Will be using an agent for the whole process. Seems the Indian bureaucracy is a tough nut to crack for ordinary mortals like me


----------



## katiepotato

Step (3) is very straightforward - just take the document to the attestation section at the Ministry of Foreign Affairs, which is the big building next to the Omani Embassy on the crossroads of Zabeel Road and Khalid Bin Waleed Road near the creek. The attestation section is open 08:00 - 12:00 every day; get there early to avoid queues Go up the main steps, explain what you need and you will be given a numbered ticket. Wait in line for your number to be called, pay AED150 for the stamping and you're done. 

Good luck


----------



## rsinner

katiepotato said:


> Step (3) is very straightforward - just take the document to the attestation section at the Ministry of Foreign Affairs, which is the big building next to the Omani Embassy on the crossroads of Zabeel Road and Khalid Bin Waleed Road near the creek. The attestation section is open 08:00 - 12:00 every day; get there early to avoid queues Go up the main steps, explain what you need and you will be given a numbered ticket. Wait in line for your number to be called, pay AED150 for the stamping and you're done.
> 
> Good luck


Thanks Katie. 
It was step 2 which was the problem as it required Ministru of External Affairs (of India) attestation first.
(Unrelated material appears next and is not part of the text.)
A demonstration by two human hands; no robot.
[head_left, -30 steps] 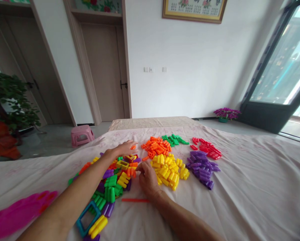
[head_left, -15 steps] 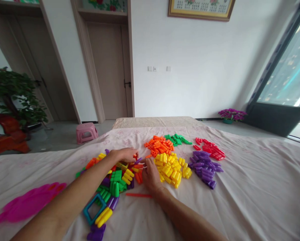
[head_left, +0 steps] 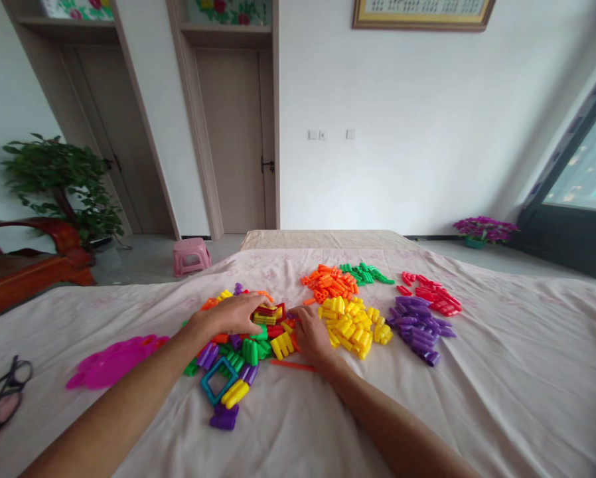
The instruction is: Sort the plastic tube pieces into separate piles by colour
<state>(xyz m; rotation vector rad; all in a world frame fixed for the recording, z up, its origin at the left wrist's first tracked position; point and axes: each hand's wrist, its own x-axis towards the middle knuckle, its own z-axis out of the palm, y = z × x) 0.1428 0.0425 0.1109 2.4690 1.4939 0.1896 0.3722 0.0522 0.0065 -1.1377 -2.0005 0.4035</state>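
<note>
Blocks in mixed colours (head_left: 251, 352) are lying in a loose heap under the left hand (head_left: 235, 314) and on its nearer side, on the pale cloth (head_left: 377, 411). The left hand is staying half open with the palm down, its thumb standing apart from the fingers. Red and yellow frames (head_left: 268, 315) are lying right at its fingertips — I cannot tell whether it is gripping them. The right hand (head_left: 312, 335) is curling its fingers more narrowly at the right edge of the heap. Something small and purple (head_left: 293, 315) is showing at its fingertips, but I cannot tell whether the hand is holding it.

Just to the right of the right hand, yellow blocks (head_left: 350, 325) are forming a pile. Beyond this hand, orange blocks (head_left: 330, 284) are lying, and farther away are lying green blocks (head_left: 365, 273). Well to its right, purple blocks (head_left: 417, 328) are making another pile, with red blocks (head_left: 435, 295) lying beyond them. An orange stick (head_left: 292, 365) is lying beside the right wrist.

Nearer than the left hand, a blue square frame (head_left: 209, 393) is lying at the heap's edge. Left of that hand — past the forearm — a pink plate (head_left: 111, 362) is resting.
</note>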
Like I said, not an easy nut to crack. Lots of running around if one does not want to use touts. UAE bureaucracy is a breeze once you have seen the Indian bureaucracy


----------



## katiepotato

Ah I see

Which agent are you using - have you tried Urogulf? A few of our employees have used them for attestation of documents and they seem pretty reliable


----------



## rsinner

katiepotato said:


> Ah I see
> 
> Which agent are you using - have you tried Urogulf? A few of our employees have used them for attestation of documents and they seem pretty reliable


Thanks for the reco.
This time I am using someone who my office has used in the past and they were pretty good too.


----------